> Aim of the exercise
Print, word for word, the opening line of the data below and every line after it through the line that contains "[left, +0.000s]", but not the pictures.
---------------
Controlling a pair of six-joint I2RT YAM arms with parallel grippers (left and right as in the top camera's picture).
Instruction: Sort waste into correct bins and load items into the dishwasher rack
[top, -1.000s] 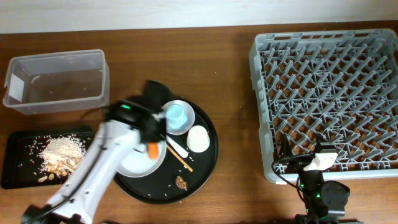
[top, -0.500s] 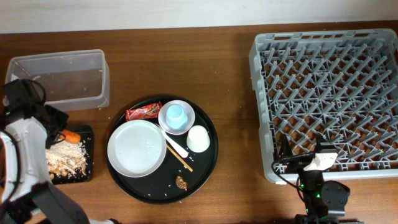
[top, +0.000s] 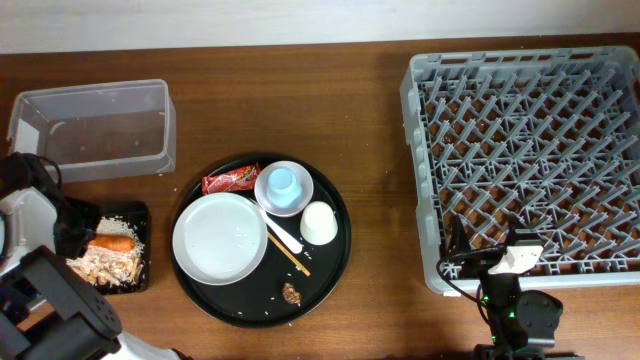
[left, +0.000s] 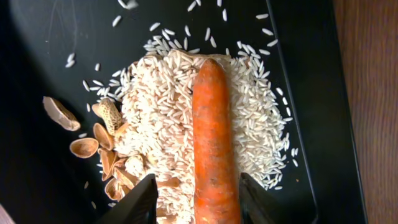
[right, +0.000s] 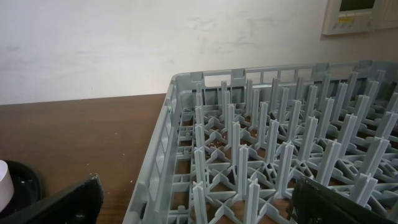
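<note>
The orange carrot (left: 214, 143) lies on a heap of pale rice (left: 155, 118) in the flat black tray (left: 305, 93); it also shows in the overhead view (top: 112, 243). My left gripper (left: 198, 194) is open, with its fingers on either side of the carrot's near end, low over the tray (top: 138, 213). My right gripper (right: 199, 202) is open and empty at the front edge of the grey dishwasher rack (top: 530, 150). The clear tub (top: 95, 130) stands behind the black tray. The red wrapper (top: 230, 180), white plate (top: 220, 238), light-blue cup (top: 284, 183), white cup (top: 319, 222) and white fork (top: 283, 236) sit on the round tray.
The round black tray (top: 335, 265) lies mid-table and holds brown food bits (top: 291, 293). The light-blue cup stands in a white bowl (top: 268, 196). Nut shells (left: 93, 134) lie beside the rice. The rack's pegs (right: 249, 143) fill the right wrist view.
My left arm has swung from the round tray to the far left with the carrot. The carrot now lies on the rice and the jaws are open. The right arm has not moved.
</note>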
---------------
> Result below
Controlling a pair of six-joint I2RT YAM arms with parallel grippers (left and right as in the top camera's picture).
Instruction: Sort waste into correct bins and load items into the dishwasher rack
[top, -1.000s] 
[top, -0.500s] 
[top, +0.000s] 
[left, +0.000s] 

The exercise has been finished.